Aprender pranayama, la continuidad de la respiración

Pranayama, la respiración yoga, es uno de los ingredientes fundamentales de las prácticas del principiante que aspira a Yoga. Conocer la respiración es fundamental para estar y sentirse bien. El occidental respira pobremente, y vive pobremente, cosa que influye en su salud y estado de ánimo, pero el pranayama no tiene como función restablecer la salud sino el yoga.

Hablemos de la respiración y su importancia para el hombre. Se dice en fisiología que la respiración es un proceso en el que se ven implicados la parte voluntaria e involuntaria del sistema nervioso, los psicólogos nos dirán que son las parte consciente e inconsciente de la mente las que regulan la respiración. En pranayama en cambio se afirma que la respiración es continua y es una, que es debido a la discontinuidad que hay en el hombre que duerme y sueña, que se dice que la respiración física puede ser consciente o inconsciente, también que puede ser voluntaria o involuntaria. La respiración nunca se detiene o cesa por completo, mientras el hombre u otro ser vive: es gracias a la fuerza vital que durante la vigilia y el sueño la respiración física prosiguen sin que te apercibas, de no ser así las cosas serían distintas. Afortunadamente cuando la consciencia objetiva de vigilia se apaga continua el flujo y reflujo del aire, y las células del cuerpo continúan recibiendo el oxígeno.

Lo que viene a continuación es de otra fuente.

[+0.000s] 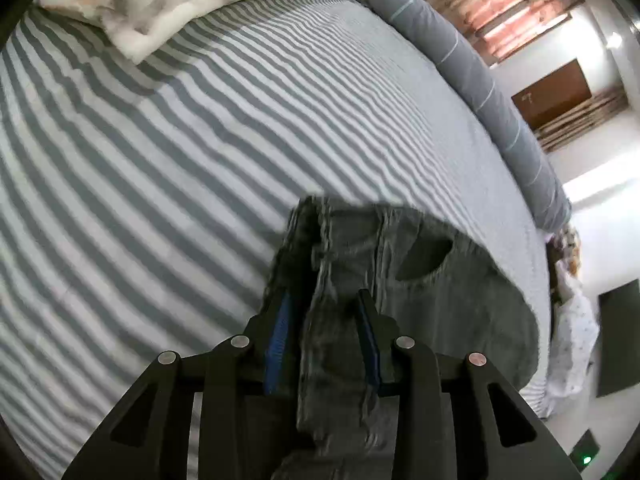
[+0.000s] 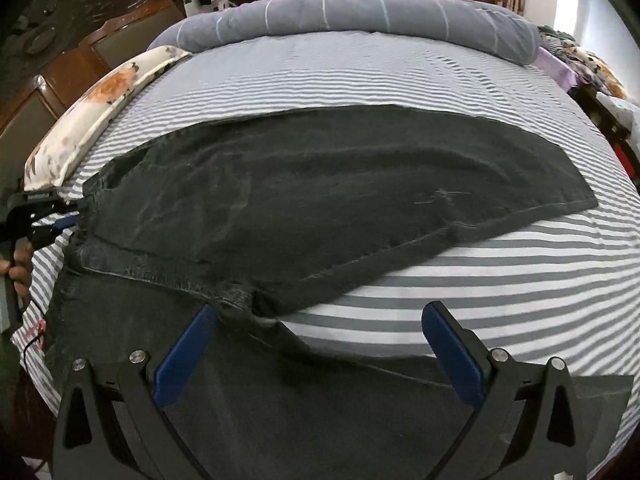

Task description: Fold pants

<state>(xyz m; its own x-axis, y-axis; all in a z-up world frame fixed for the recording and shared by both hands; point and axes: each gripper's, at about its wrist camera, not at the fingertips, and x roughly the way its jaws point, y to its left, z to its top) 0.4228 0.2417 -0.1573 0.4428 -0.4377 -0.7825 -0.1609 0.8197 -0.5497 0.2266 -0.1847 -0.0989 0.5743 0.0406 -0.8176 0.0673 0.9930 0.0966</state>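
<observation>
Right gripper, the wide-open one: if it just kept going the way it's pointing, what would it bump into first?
Most likely the dark pants lying across the striped bedsheet, near the crotch seam between the right gripper fingers; depth is hard to judge.

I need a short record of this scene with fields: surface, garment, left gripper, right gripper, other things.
surface: striped bed sheet
garment: dark pants, spread flat across the bed
left gripper: waistband fabric between its pads
right gripper: open, over the crotch, holding nothing
other things: grey bolster, floral pillow
</observation>
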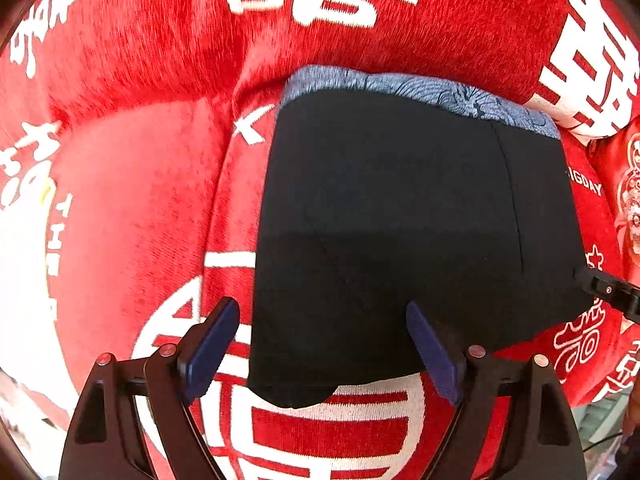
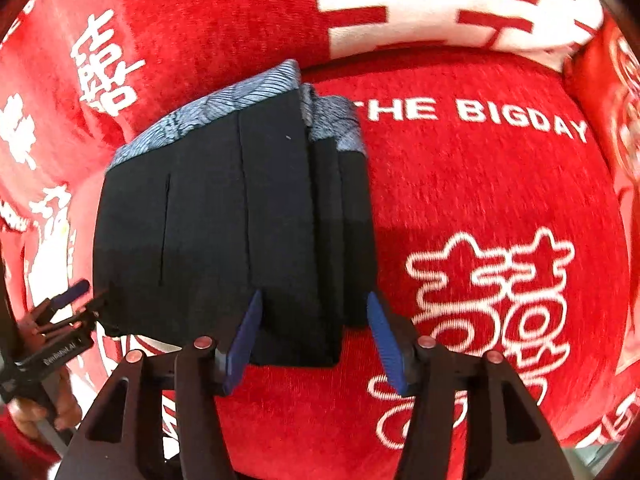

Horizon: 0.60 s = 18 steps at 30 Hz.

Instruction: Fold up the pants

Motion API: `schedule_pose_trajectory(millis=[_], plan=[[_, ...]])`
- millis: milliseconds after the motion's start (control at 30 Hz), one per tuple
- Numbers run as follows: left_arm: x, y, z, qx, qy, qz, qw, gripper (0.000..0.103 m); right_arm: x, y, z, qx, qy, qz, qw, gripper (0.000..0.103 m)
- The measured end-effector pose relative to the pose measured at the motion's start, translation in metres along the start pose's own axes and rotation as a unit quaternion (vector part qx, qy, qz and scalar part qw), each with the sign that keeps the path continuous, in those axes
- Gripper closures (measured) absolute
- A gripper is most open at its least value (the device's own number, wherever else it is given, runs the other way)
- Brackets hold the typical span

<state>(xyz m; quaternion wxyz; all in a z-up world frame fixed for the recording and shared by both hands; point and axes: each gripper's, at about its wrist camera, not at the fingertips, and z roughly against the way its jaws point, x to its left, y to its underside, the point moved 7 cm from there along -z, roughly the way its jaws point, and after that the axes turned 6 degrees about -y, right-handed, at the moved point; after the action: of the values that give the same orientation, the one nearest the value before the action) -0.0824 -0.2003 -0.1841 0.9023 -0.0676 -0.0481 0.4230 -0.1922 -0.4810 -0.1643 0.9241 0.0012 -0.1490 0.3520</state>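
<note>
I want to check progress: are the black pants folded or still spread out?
Folded. The black pants lie as a compact block on the red blanket, with stacked layers showing at one edge and the blue patterned waistband on top.

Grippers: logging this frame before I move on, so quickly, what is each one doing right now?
Left gripper: open, holding nothing, jaws either side of the folded pants' near corner.
Right gripper: open, holding nothing, astride the pants' near edge.

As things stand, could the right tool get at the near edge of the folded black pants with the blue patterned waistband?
Probably yes: the right tool is open, straddling the pants' near edge, with nothing in between.
</note>
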Motion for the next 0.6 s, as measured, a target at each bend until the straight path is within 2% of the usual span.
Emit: schedule_pose_trajectory(millis=[33, 100, 133, 233, 400, 533, 600], plan=[[0.000, 0.001, -0.002, 0.001, 0.004, -0.001, 1.0000, 0.017, -0.002, 0.002, 0.000, -0.001, 0.003, -0.005, 1.000, 0.039], [0.002, 0.001, -0.006, 0.004, 0.004, -0.002, 1.0000, 0.007, -0.005, 0.007, -0.002, -0.003, 0.010, -0.013, 1.000, 0.038], [0.004, 0.001, -0.008, 0.005, 0.004, 0.001, 1.0000, 0.006, -0.006, 0.009, -0.004, -0.005, 0.015, -0.016, 1.000, 0.037], [0.007, 0.002, -0.011, 0.012, 0.021, 0.005, 0.9997, 0.006, -0.014, 0.013, -0.005, -0.016, 0.026, -0.027, 0.999, 0.029], [0.006, 0.000, -0.009, 0.011, 0.026, -0.010, 0.9995, 0.006, -0.024, 0.031, 0.006, -0.020, 0.041, -0.045, 0.998, 0.029], [0.005, 0.000, -0.008, 0.015, 0.028, -0.011, 0.9995, 0.006, -0.024, 0.041, 0.014, -0.018, 0.053, -0.037, 0.998, 0.029], [0.005, -0.001, -0.004, 0.017, 0.029, -0.008, 0.9994, 0.006, -0.022, 0.043, 0.014, -0.012, 0.061, -0.025, 0.998, 0.025]])
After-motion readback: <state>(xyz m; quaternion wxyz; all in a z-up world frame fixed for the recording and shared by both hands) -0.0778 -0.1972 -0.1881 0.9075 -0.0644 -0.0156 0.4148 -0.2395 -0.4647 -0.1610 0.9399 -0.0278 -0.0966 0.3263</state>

El dominio de pranayama es hoy verdaderamente escaso, y el desconocimiento del yoga lo abundante; como ejemplo podemos encontrar que muchos profesores o monitores no aplican verdaderamente la respiración completa yoga, o incluso la más básica respiración abdominal. Pranayama como práctica requiere unas condiciones físicas y el desarrollo de la atención, por lo que se desarrollará mejor si también se practica las asana del hatha yoga y algunos ejercicios de concentración, visualización o yoga mental. Más raro aún es el conocimiento de Mahabandha, técnica que debe ser aprendida por un Maestro o al menos alguien que domine los bandhas y pranayama. Al hacerlo con la mera ayuda de un libro, o o de otra forma se corre el riesgo de realizar equivocadamente la técnica sin que alguien nos indique que no estamos haciendo nada más que dejar pasar el tiempo.

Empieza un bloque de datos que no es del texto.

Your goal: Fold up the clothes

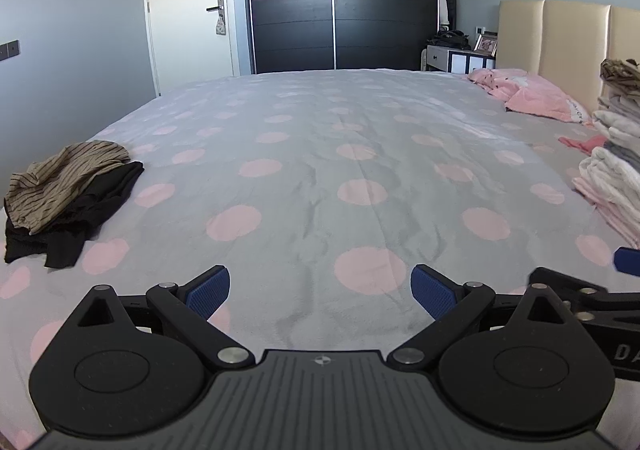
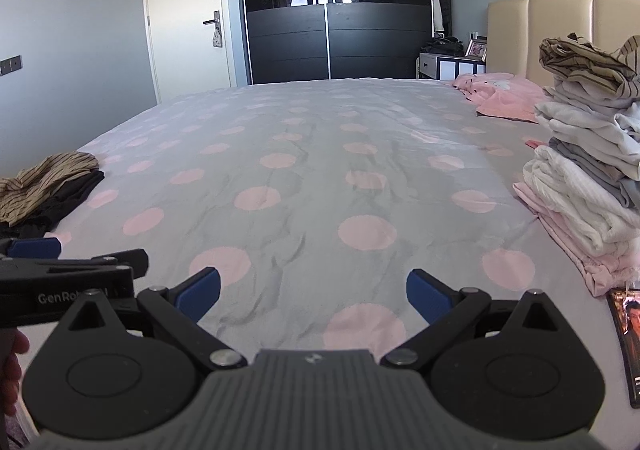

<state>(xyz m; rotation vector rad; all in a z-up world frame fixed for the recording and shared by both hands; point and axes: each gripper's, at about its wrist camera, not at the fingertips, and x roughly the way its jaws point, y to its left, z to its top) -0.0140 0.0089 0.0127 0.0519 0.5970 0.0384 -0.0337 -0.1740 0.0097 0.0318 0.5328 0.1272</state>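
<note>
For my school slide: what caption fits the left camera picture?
Open left gripper over the polka-dot bed, unfolded clothes left, folded stack right.

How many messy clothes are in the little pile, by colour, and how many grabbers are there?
Striped tan garment: 1
Black garment: 1
Open grippers, left gripper and right gripper: 2
Total: 4
The folded stack has too many hidden layers to count surely.

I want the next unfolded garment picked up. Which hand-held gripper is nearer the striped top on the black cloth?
Left. The left hand-held gripper has the striped top just to its left; the right hand-held gripper sits farther right, nearer the folded stack.
</note>
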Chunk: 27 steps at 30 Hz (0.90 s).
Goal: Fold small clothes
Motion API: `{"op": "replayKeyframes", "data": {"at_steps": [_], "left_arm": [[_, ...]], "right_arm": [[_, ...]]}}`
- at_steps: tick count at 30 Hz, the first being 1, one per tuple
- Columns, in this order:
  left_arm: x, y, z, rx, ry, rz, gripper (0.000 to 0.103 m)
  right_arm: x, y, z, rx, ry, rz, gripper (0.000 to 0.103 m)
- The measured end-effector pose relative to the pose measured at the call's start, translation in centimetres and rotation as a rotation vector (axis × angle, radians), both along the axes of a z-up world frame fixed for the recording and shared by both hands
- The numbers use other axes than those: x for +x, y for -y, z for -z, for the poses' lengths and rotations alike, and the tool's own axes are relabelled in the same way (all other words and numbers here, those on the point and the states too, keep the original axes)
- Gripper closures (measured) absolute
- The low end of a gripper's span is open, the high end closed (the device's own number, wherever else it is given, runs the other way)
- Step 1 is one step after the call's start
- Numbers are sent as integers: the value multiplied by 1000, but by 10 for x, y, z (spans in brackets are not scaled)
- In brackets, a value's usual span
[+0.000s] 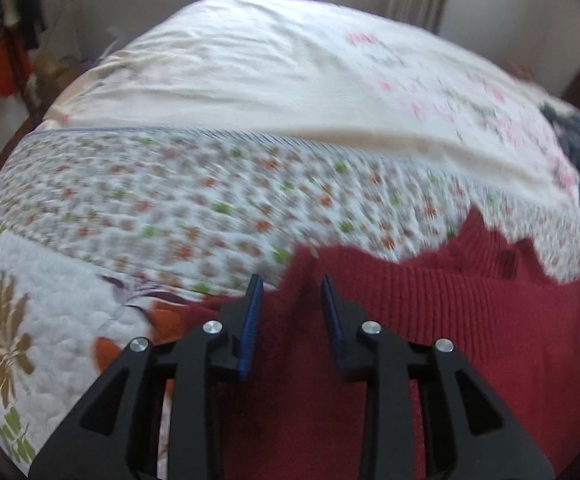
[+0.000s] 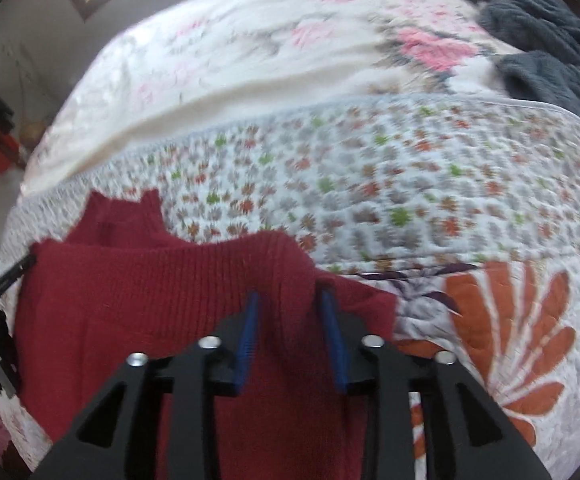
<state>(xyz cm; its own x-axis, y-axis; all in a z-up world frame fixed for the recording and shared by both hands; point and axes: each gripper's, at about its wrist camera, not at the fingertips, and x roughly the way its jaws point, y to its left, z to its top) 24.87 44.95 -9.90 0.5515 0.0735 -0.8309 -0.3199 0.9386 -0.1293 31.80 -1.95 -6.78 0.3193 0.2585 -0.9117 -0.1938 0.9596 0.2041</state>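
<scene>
Grippers [image 1: 292, 286] [image 2: 290, 300] around red sweater [image 1: 430, 320]

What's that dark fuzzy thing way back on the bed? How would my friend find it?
Start at the bed's flowery quilt, then look past it to the cream blanket with pink flowers. At that blanket's far right edge lies a rumpled dark grey fuzzy cloth. It is the only grey, fluffy thing; the red sweater lies near the grippers.

Floral quilt [image 2: 410, 184] covers bed; cream pink-flowered blanket [image 1: 250, 68] beyond it; grey knit [image 2: 550, 52] on blanket.
</scene>
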Motion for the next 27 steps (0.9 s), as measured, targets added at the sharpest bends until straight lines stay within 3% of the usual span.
{"op": "replayKeyframes", "data": {"at_steps": [2, 4, 6, 10, 16, 18, 19, 22, 24, 27], "left_arm": [[-17, -6, -23, -6, 83, -15, 71], [-38, -4, -45, 16, 153, 4, 62], [-63, 7, -63, 21, 191, 71, 59], [-102, 35, -66, -24, 151, 193, 53], [-142, 73, -26, -142, 35, 280, 49], [-144, 79, -7, -165, -8, 276, 49], [-143, 80, 2, -171, -26, 272, 49], [-143, 82, 19, -162, -63, 267, 50], [-143, 84, 23, -139, -71, 286, 50], [-142, 85, 25, -122, -81, 299, 50]], "right_arm": [[-12, 16, -13, 65, -5, 9, 63], [-29, 26, -21, 134, -36, -16, 59], [-52, 34, -27, 158, -58, -40, 53], [-105, 51, -24, 143, -102, -77, 44], [-151, 67, 7, 183, -205, -82, 43], [-156, 64, 17, 188, -236, -93, 51], [-158, 62, 19, 196, -254, -101, 69], [-160, 62, 9, 214, -235, -112, 94], [-159, 69, 2, 237, -227, -101, 95], [-161, 76, 9, 191, -240, -92, 96]]}}
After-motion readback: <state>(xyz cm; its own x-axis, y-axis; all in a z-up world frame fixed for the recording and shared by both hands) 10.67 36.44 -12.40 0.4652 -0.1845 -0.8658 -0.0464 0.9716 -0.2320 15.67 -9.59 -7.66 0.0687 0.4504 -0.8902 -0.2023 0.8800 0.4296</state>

Alimentación yoga alimentando la sutileza

Todo cuanto vive necesita alimento, los hombres también necesita alimentarse, y según se alimentan de alimentos puros o alimentos bajos así forma sus cuerpos, sanos y radiantes, o enfermos. El alimento es el material con el que construyen, pero olvidan que alimento no es solo lo sólido, ni lo físico. Afirma el Yoga que existe una Energía Universal, una fuerza única, el Prana, que se manifiesta en distintos grados siendo las energías y fuerzas físicas tan solo una pequeña parte de la totalidad, las más groseras de las energías que existen.

El aire, es el alimento gaseosos, la fuente del oxigeno y combustible fundamental para el metabolismo celular. Pero hay un aire más sutil, vayu, prana, un soplo que vitaliza al hombre cada mañana al desperezarse y respirar profundamente. La respiración es el alimento más preciado, una respiración completa es la base del yoga y la salud. Gracias a la respiración completa y a una alimentación adecuada permite que se exprese la salud natural en el cuerpo físico, e inicia importantes pasos hacia la salud emocional y mental

El cuerpo o funda física requiere un alimento para ser formado, también una pequeña cantidad para ser mantenido. Los otros cuerpos o fundas invisibles al ojo de carne, formadas por energía, sentimientos, emociones, pensamientos, ellos también necesitarán de su correspondiente alimento no visible. En una sociedad llena de impulsos mediáticos la persona madura e inteligente debería observar en que nivel esta siendo influida al alimentarse de su medio ambiente, y elegir sus alimentos. Por ello la alimentación yoga y nutrición yoga contempla otros aspectos prácticos que complementan la dietética y la trascienden.